PROMPT: Line by line, the data below should be set down unchanged, with images excluded.

___ GIVEN INFORMATION ___

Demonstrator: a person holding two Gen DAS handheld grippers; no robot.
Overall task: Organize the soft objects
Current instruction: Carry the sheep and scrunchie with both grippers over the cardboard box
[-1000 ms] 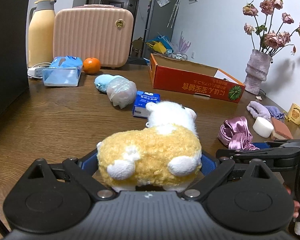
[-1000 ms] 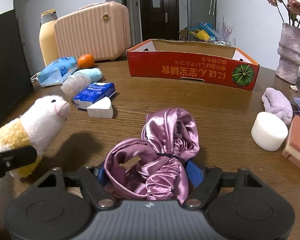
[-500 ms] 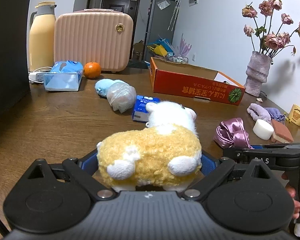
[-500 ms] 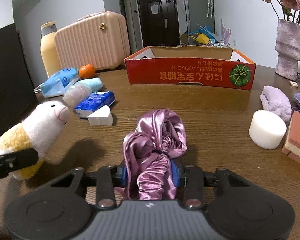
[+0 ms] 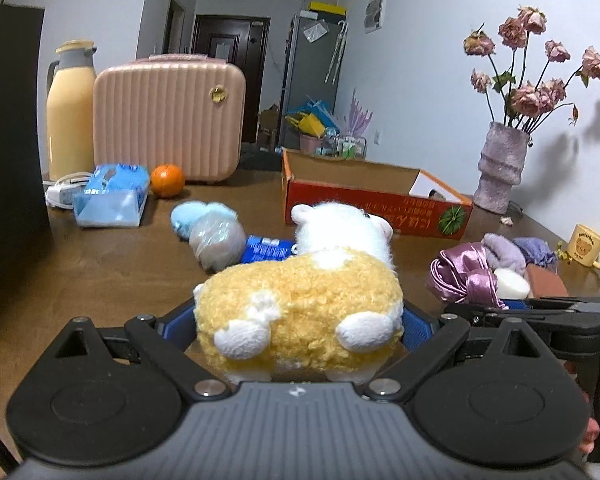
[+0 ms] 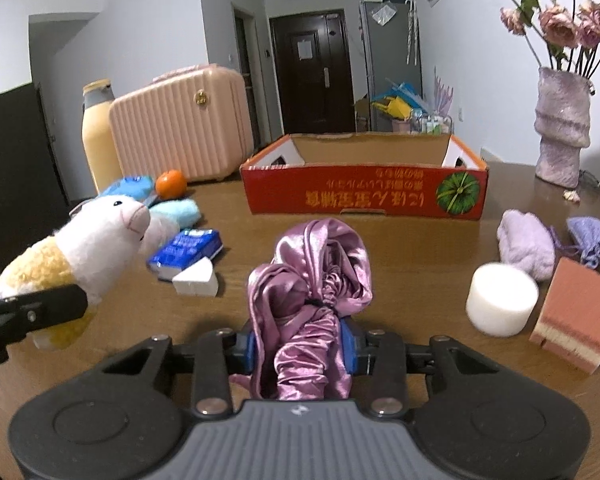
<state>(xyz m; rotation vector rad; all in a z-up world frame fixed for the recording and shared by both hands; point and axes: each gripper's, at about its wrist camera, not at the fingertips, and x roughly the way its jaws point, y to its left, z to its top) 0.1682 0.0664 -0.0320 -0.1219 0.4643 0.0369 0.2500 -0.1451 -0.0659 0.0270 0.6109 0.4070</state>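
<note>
A yellow-and-white plush sheep (image 5: 300, 304) was pinched at its body between the blue pads of the left gripper (image 5: 298, 326), its white head pointing toward the red cardboard box (image 6: 364, 184); whether it was clear of the wooden table (image 6: 400, 240) could not be told. A bundle of purple satin cloth (image 6: 312, 292) was clamped between the pads of the right gripper (image 6: 302, 350), whose jaws had just been closing and were pressed tight on the fabric, the loose folds bulging above them. The two grippers were held side by side, the sheep to the left of the cloth. Just right of the cloth a white cylinder (image 6: 502, 300) and an orange sponge block (image 6: 576, 314) were seen on the table, with a lilac fluffy item (image 6: 526, 242) and a small purple pouch (image 6: 592, 240) behind them. Left of the cloth lay a white wedge (image 6: 196, 282) beside a blue packet (image 6: 186, 248), with a light blue soft item (image 6: 178, 212) farther back. The open box stood toward the far side of the table, its inside hidden by its walls. Near it were a vase of dried roses (image 6: 562, 128), an orange (image 6: 171, 183), a pink ribbed case (image 6: 180, 124) and a cream thermos (image 6: 98, 132).
</note>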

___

ANSWER BELOW:
Demonstrator: a person holding two Gen DAS handheld grippers; no robot.
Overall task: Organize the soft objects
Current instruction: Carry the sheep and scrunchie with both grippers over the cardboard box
[-1000 ms] 
[-1000 ms] 
[-500 ms] 
[-500 ms] 
[+0 ms] 
[+0 ms] 
<state>(xyz m; rotation vector rad; all in a z-up world frame fixed for the recording and shared by both hands; point and axes: each gripper's, at about its wrist camera, not at the fingertips, and x roughly the way its jaws point, y to its left, z to its top) 0.1682 0.0664 -0.0320 -0.1219 0.4643 0.0369 0.2500 -0.1451 -0.0659 0.0270 0.6109 0.4070</state>
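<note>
A yellow-and-white plush sheep (image 5: 300, 304) was pinched at its body between the blue pads of the left gripper (image 5: 298, 326), its white head pointing toward the red cardboard box (image 6: 364, 184); whether it was clear of the wooden table (image 6: 400, 240) could not be told. A bundle of purple satin cloth (image 6: 312, 292) was clamped between the pads of the right gripper (image 6: 302, 350), whose jaws had just been closing and were pressed tight on the fabric, the loose folds bulging above them. The two grippers were held side by side, the sheep to the left of the cloth. Just right of the cloth a white cylinder (image 6: 502, 300) and an orange sponge block (image 6: 576, 314) were seen on the table, with a lilac fluffy item (image 6: 526, 242) and a small purple pouch (image 6: 592, 240) behind them. Left of the cloth lay a white wedge (image 6: 196, 282) beside a blue packet (image 6: 186, 248), with a light blue soft item (image 6: 178, 212) farther back. The open box stood toward the far side of the table, its inside hidden by its walls. Near it were a vase of dried roses (image 6: 562, 128), an orange (image 6: 171, 183), a pink ribbed case (image 6: 180, 124) and a cream thermos (image 6: 98, 132).
</note>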

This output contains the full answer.